[llvm] 3180af4 - [InstCombine] reassociate fsub+fsub into fsub+fadd

Wed Jan 15 08:15:02 PST 2020

Author: Sanjay Patel
Date: 2020-01-15T11:14:13-05:00
New Revision: 3180af4362be22d416464f5f3700c456b2f124b9

URL: https://github.com/llvm/llvm-project/commit/3180af4362be22d416464f5f3700c456b2f124b9
DIFF: https://github.com/llvm/llvm-project/commit/3180af4362be22d416464f5f3700c456b2f124b9.diff

LOG: [InstCombine] reassociate fsub+fsub into fsub+fadd

As discussed in the motivating PR44509:
https://bugs.llvm.org/show_bug.cgi?id=44509

...we can end up with worse code using fast-math than without.
This is because the reassociate pass greedily transforms fsub
into fneg/fadd and apparently (based on the regression tests
seen here) expects instcombine to clean that up if it wasn't
profitable.
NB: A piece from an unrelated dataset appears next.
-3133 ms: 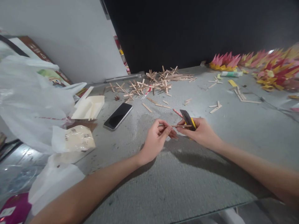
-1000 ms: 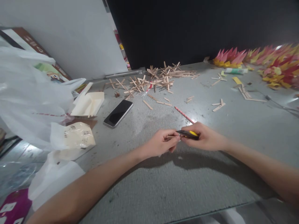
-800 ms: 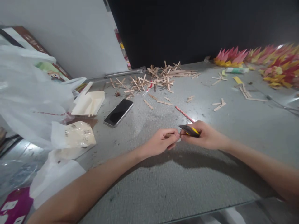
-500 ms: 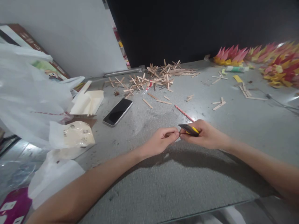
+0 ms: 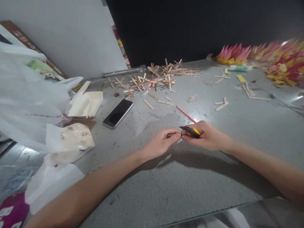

But we were missing this fold:

(X - Y) - Z --> X - (Y + Z)

There's another, more specific case that I think we should
handle as shown in the "fake" fneg test (but missed with a real
fneg), but that's another patch. That may be tricky to get
right without conflicting with existing transforms for fneg.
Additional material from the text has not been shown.